Exception Handling in Software
Software exception handling and the support provided by software tools differs somewhat from what is understood under exception in hardware, but similar concepts are involved. In programming language mechanisms for exception handling, the term exception is typically used in a specific sense to denote a data structure storing information about an exceptional condition. One mechanism to transfer control, or raise an exception, is known as a throw. The exception is said to be thrown. Execution is transferred to a "catch".
From the point of view of the author of a routine, raising an exception is a useful way to signal that a routine could not execute normally - for example, when an input argument is invalid (e.g. value is outside of the domain of a function) or when a resource it relies on is unavailable (like a missing file, a hard disk error, or out-of-memory errors). In systems without exceptions, routines would need to return some special error code. However, this is sometimes complicated by the semipredicate problem, in which users of the routine need to write extra code to distinguish normal return values from erroneous ones.
Exception handling mechanisms in contemporary languages are typically non-resumable ("termination semantics") as opposed to hardware exceptions that are typically resumable. On the rationale for such a design for the C++ mechanism, Stroustrup notes: "At the Palo Alto meeting in November 1991, we heard a brilliant summary of the arguments for termination semantics backed with both personal experience and data from Jim Mitchell (from Sun, formerly from Xerox PARC). Jim had used exception handling in half a dozen languages over a period of 20 years and was an early proponent of resumption semantics as one of the main designers and implementers of Xerox's Cedar/Mesa system. His message was termination is preferred over resumption; this is not a matter of opinion but a matter of years of experience. Resumption is seductive, but not valid. He backed this statement with experience from several operating systems.
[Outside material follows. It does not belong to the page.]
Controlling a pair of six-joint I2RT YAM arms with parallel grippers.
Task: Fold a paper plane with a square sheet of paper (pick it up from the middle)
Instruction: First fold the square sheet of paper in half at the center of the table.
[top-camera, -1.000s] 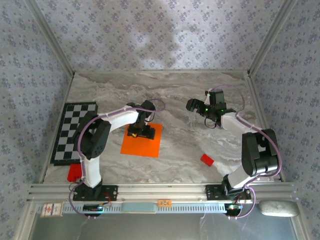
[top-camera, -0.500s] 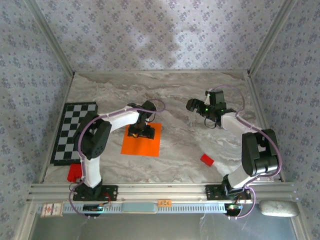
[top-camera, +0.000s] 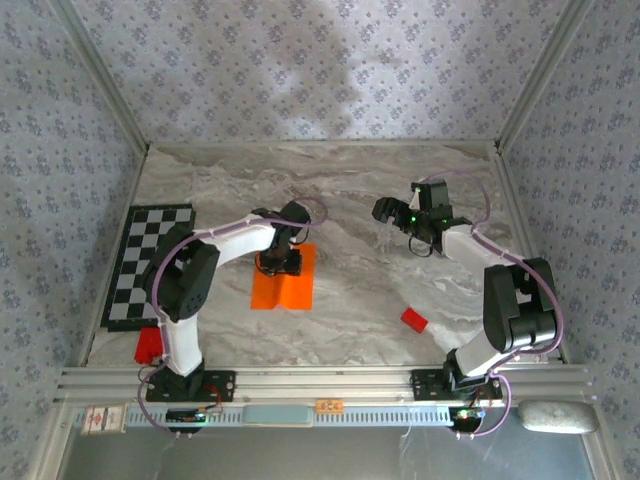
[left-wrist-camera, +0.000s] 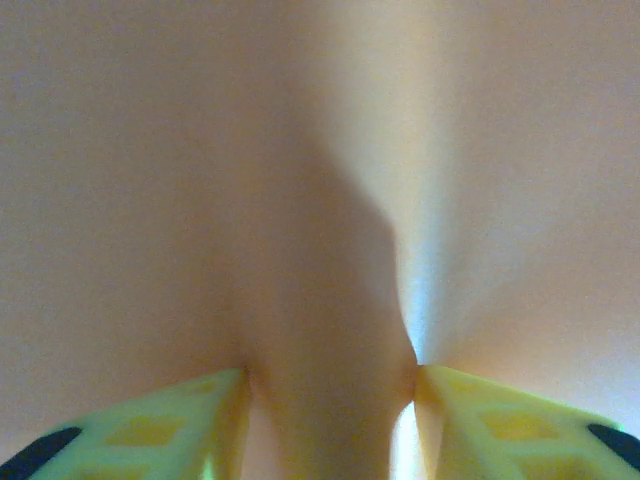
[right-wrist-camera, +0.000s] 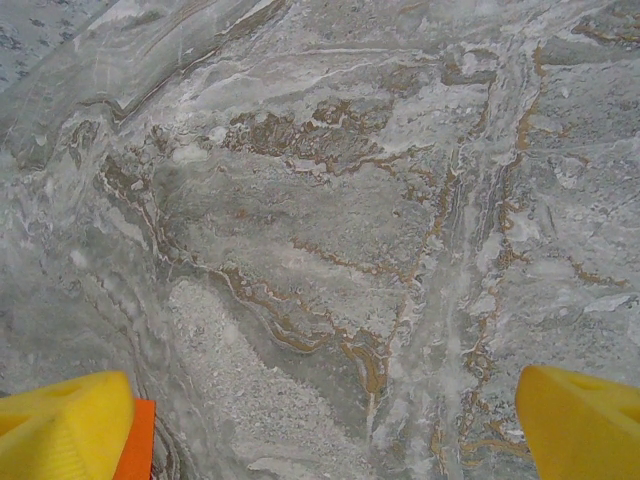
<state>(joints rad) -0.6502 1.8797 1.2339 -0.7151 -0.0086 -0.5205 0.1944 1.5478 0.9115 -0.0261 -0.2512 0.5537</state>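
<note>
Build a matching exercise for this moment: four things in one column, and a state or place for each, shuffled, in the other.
Column 1
1. paper sheet
2. checkerboard mat
3. left gripper
4. right gripper

Column 2
A. open above bare table
B. orange, humped up along the middle
C. shut on the paper sheet
D. lying flat at the left edge

Pairs: 1-B, 2-D, 3-C, 4-A

The thin, bright orange sheet of paper (top-camera: 284, 290) is being seen on the marble bench (top-camera: 350, 310), left of centre. It is being buckled upward along its middle, with its sides being drawn inward into a narrow, uneven outline. The raised fold is being pinched between the fingers (left-wrist-camera: 180, 420) of the left claw (top-camera: 279, 264).
</note>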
The key example was Cedar/Mesa: It was written by people who liked and used resumption, but after ten years of use, there was only one use of resumption left in the half million line system -- and that was a context inquiry. Because resumption wasn't actually necessary for such a context inquiry, they removed it and found a significant speed increase in that part of the system. In each and every case where resumption had been used it had -- over the ten years -- become a problem and a more appropriate design had replaced it. Basically, every use of resumption had represented a failure to keep separate levels of abstraction disjoint."
Contemporary applications face many design challenges when considering exception handling strategies. Particularly in modern enterprise level applications, exceptions must often cross process boundaries and machine boundaries. Part of designing a solid exception handling strategy is recognizing when a process has failed to the point where it cannot be economically handled by the software portion of the process.